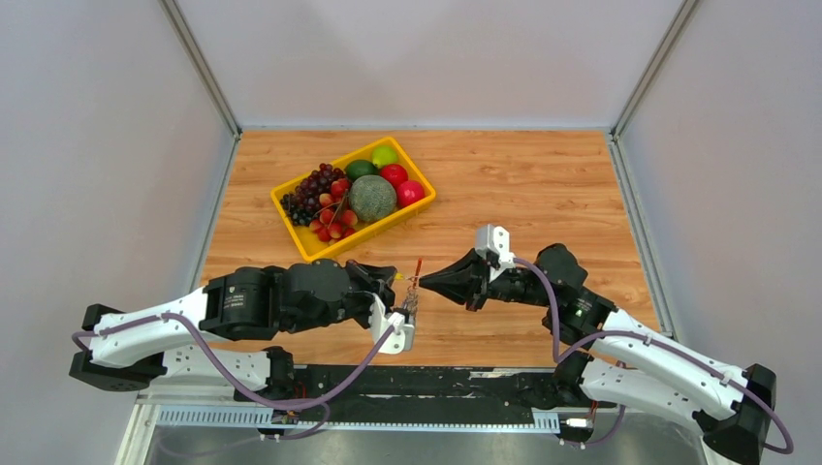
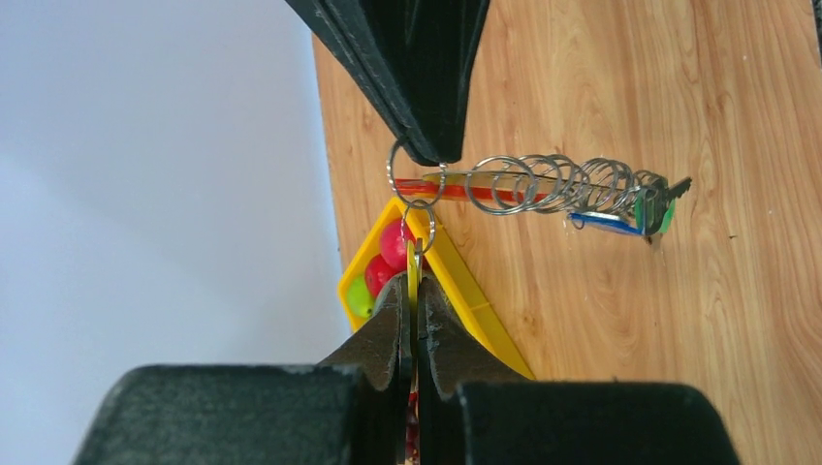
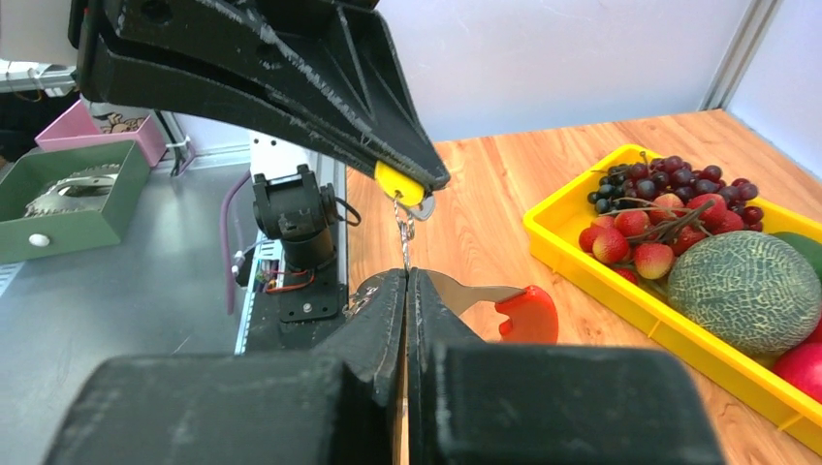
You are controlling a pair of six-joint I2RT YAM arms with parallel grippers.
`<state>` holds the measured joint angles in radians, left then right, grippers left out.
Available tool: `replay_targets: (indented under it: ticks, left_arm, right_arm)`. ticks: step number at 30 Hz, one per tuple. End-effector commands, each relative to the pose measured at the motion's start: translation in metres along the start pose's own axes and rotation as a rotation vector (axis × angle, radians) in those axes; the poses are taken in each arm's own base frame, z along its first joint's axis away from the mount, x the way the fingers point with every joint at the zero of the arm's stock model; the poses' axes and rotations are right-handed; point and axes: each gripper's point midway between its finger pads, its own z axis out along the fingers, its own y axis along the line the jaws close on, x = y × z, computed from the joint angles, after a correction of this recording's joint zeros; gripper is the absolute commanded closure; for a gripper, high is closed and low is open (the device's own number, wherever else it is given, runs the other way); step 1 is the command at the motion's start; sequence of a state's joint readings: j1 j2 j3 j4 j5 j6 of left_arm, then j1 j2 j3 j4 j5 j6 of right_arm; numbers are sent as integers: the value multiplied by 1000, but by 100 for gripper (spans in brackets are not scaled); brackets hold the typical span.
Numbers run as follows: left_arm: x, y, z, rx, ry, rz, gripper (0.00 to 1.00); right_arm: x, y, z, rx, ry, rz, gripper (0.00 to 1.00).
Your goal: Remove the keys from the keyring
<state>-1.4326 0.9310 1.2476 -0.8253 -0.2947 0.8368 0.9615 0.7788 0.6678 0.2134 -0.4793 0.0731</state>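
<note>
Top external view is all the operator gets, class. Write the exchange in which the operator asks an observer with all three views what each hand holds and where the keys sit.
Operator: Is the left hand gripping anything?
Observer: Yes. It is shut on the yellow key; the right wrist view shows the key's head between the fingers.
Operator: And the right hand?
Observer: Shut on a small ring at one end of the keyring, seen in the left wrist view.
Operator: Where are the remaining keys?
Observer: The blue, green and black keys sit bunched at the coil's far end, away from both hands.
</note>
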Motion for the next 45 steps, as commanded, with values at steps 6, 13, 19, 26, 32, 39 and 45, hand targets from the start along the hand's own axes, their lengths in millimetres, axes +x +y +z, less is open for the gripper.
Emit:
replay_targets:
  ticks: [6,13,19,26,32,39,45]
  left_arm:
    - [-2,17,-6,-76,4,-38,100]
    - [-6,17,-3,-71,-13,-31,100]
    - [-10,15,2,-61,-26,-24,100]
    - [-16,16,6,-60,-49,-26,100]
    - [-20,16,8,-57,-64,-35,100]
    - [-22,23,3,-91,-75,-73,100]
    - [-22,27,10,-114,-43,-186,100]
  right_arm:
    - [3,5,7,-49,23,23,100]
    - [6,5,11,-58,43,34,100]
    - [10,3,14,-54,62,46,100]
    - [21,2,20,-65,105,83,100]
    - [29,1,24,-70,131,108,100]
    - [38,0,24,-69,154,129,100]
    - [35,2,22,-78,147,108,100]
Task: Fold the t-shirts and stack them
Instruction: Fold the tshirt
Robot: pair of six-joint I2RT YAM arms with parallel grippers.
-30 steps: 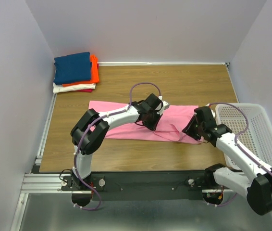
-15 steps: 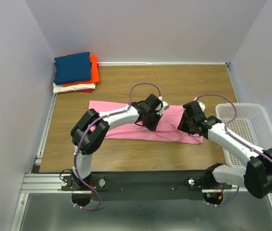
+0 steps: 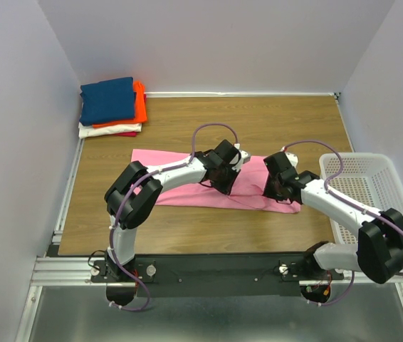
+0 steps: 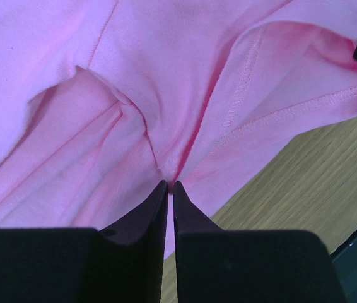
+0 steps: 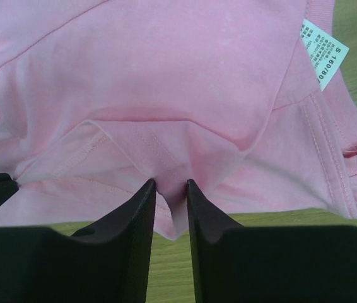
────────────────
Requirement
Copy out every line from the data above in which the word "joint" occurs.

Result of the task
You are controlling a pair of six-joint I2RT YAM arms with parallel grippers.
`<state>` holds the measured joint angles in radians, left then right, grippers left out.
Available tool: `replay_targets: (indented under it: ticks, left_arm, right_arm)`. ticks: step number at 30 Hz, one per tuple. End-effector commands, each relative to the pose measured at the motion's start: translation in metres along the start pose's own axes and rotation as a rotation vector (axis × angle, radians) in those axes; the poses are taken in each arm's own base frame, z along its first joint's axis away from the mount, x the way the fingers point with every joint at the zero of the arm's stock model; the poses' axes and rotations are right-handed; point and axes: each gripper's point midway between its finger pads, its own z axis out along the fingers, its own y axis along the line the jaws close on, x = y × z, computed from the joint angles, after a correction of this recording's joint zeros; gripper is the absolute commanded closure; for a gripper, high is closed and low is open (the device's own number, wherever else it is given, runs the other way); step 1 is the command at the motion's start; sequence of a state's joint readings: j1 j2 j3 j4 j5 j6 of left_arm, then j1 j2 j3 j4 j5 j6 of right_arm; numbers are sent as integers: the value multiplied by 1000, but by 100 for gripper (spans in brackets are not scaled); brackets hold the typical span.
Robot: pair of six-joint I2RT YAM arms with parallel grippers.

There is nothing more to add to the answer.